§ 95. Question discussed in Congress.—As early in the war as 1861, a number of resolutions were brought into Congress, designed to meet this difficulty,[337] and Mr. Lovejoy introduced a bill making it a penal offence "for any officer or private of the army or navy to capture or return, or aid in the capture or return" of fugitive slaves.[338] The bill was referred to the Committee on the Judiciary, which reported adversely upon it, April 16, 1862.[339] December 16, 1861, Mr. Hale had offered a resolution, which was adopted, looking toward a uniform method of dealing with the slaves of rebels.[340] Mr. Sumner brought in another on December 17, which forbade the employment of the armies in the surrender of fugitives.[341] "I ask, sir," said the writer of a letter read by Mr. Sumner, "shall our sons, who are offering their lives for the preservation of our institutions, be degraded to slave catchers for any persons loyal or disloyal? If such is the policy of the government, I shall urge my son to shed no more blood for its preservation."[342] Another protest came from two German companies in one of the Massachusetts regiments, who, when they enlisted, entered the service with the understanding that they should not be put to any such discreditable service. They complained, and with them the German population generally throughout the country.[343]

Some proof that the owner of the slave was at least loyal to the government seemed necessary, if rendition were to be made at all; though antislavery men were determined to admit no return of fugitives under any circumstances. December 20, 1861, a resolution of Mr. Wilson's was adopted, for an additional article of war forbidding officers from returning fugitives under any consideration.[344] A bill was introduced, discussed, and somewhat amended, but never passed.[345]

Mr. Blair's bill, of February 25, 1862, from the Committee on Military Affairs in the House, was to the same purpose.[346] This, however, was successfully carried in both houses, and signed by the President, May 14, 1862. In the discussion, Mr. Mallory opposed the bill, because it seemed to him that it would prevent the President of the United States from sending a military force into a State to aid the authorities in enforcing a national law which stands upon the statute-book.[347] Mr. Bingham answered this objection by saying that it simply determined that for the future, as in the past, the army and navy should not exercise functions which belong solely to the civil magistrates.[348]

§ 96. Arrests by civil officers.—The act of May 14, 1862, applied only to army officers. Notwithstanding the opportunities then offered for escape, wandering negroes were still liable to be seized by civil authorities and placed in jail. In this way numbers of negroes, many of them really free, were arrested, on the supposition of being runaways, and were imprisoned without trial for an indefinite length of time. An advertisement in 1863 shows the method then in use.

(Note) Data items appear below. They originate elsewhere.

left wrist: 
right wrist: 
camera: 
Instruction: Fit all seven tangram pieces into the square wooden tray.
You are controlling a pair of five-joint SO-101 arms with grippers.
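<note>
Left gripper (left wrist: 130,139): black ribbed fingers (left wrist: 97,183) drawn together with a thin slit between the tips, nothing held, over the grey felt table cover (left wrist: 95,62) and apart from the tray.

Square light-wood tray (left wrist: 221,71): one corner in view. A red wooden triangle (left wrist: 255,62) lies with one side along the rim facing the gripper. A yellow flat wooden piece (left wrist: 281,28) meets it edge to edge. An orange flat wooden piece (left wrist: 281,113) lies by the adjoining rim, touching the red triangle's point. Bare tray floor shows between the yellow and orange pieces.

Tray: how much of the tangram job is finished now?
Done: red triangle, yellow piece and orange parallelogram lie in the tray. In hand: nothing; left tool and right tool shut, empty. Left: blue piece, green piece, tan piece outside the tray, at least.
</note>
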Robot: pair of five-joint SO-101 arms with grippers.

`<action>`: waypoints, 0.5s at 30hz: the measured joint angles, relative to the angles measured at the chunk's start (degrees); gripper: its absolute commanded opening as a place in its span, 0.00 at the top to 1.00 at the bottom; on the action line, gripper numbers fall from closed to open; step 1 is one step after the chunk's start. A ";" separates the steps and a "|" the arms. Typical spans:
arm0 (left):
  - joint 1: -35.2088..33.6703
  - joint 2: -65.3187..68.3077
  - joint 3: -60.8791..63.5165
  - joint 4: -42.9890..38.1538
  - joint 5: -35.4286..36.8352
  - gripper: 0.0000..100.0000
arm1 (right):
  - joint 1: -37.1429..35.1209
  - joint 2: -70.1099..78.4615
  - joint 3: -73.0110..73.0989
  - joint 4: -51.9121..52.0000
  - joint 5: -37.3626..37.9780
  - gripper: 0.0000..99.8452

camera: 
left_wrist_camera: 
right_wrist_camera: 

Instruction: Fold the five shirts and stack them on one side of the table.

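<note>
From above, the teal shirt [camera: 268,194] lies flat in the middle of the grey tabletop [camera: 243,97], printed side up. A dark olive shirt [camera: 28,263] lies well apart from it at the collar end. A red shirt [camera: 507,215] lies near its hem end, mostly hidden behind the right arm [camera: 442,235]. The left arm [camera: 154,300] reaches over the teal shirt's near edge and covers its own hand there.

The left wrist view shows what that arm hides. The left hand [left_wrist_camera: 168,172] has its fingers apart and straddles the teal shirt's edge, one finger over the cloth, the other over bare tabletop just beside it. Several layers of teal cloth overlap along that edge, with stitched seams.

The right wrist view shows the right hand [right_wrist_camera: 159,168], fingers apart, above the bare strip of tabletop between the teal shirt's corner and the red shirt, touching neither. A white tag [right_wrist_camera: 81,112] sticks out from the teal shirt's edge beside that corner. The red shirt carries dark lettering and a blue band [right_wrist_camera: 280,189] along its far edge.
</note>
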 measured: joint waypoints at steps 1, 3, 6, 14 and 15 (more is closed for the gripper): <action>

"There was committed to the jail of Warren County, Kentucky, as a runaway slave, on the 29th September, 1862, a negro man calling himself Jo Miner. He says he is free, but has nothing to show to establish the fact. He is about thirty-five years of age, very dark copper color, about five feet eight inches high, and will weigh about one hundred and fifty pounds. The owner can come forward, prove property, and pay charges, or he will be dealt with as the law requires.

"R. J. Potter, J. W. C.

"March 16, 1863. 1 m."[349]

District of Columbia.

§ 97. Denial of the use of the jails in the District of Columbia.—Several efforts were made to remedy this state of things, at least in the territory over which Congress had exclusive control. December 4, 1861, Mr. Wilson, who had been investigating the condition of the District of Columbia jail in Washington, offered a joint resolution for the release of all fugitives from service or labor therein held.[350] It appeared that some sixty persons were imprisoned solely because they were suspected of being runaways, and had been allowed no opportunity to prove the contrary. A free boy from Pennsylvania came to Washington with the 5th Pennsylvania Regiment. He was found in the streets and sent to jail. Another boy, who was working for the soldiers on the railroad, was also taken up and placed there.[351]

Mr. Wilson struck at the root of the matter by a resolution, which was agreed to, looking to the revision of all the laws in the District of Columbia providing for the arrest of persons as fugitives from service or labor, and to consider the expediency of abolishing slavery in the District.[352]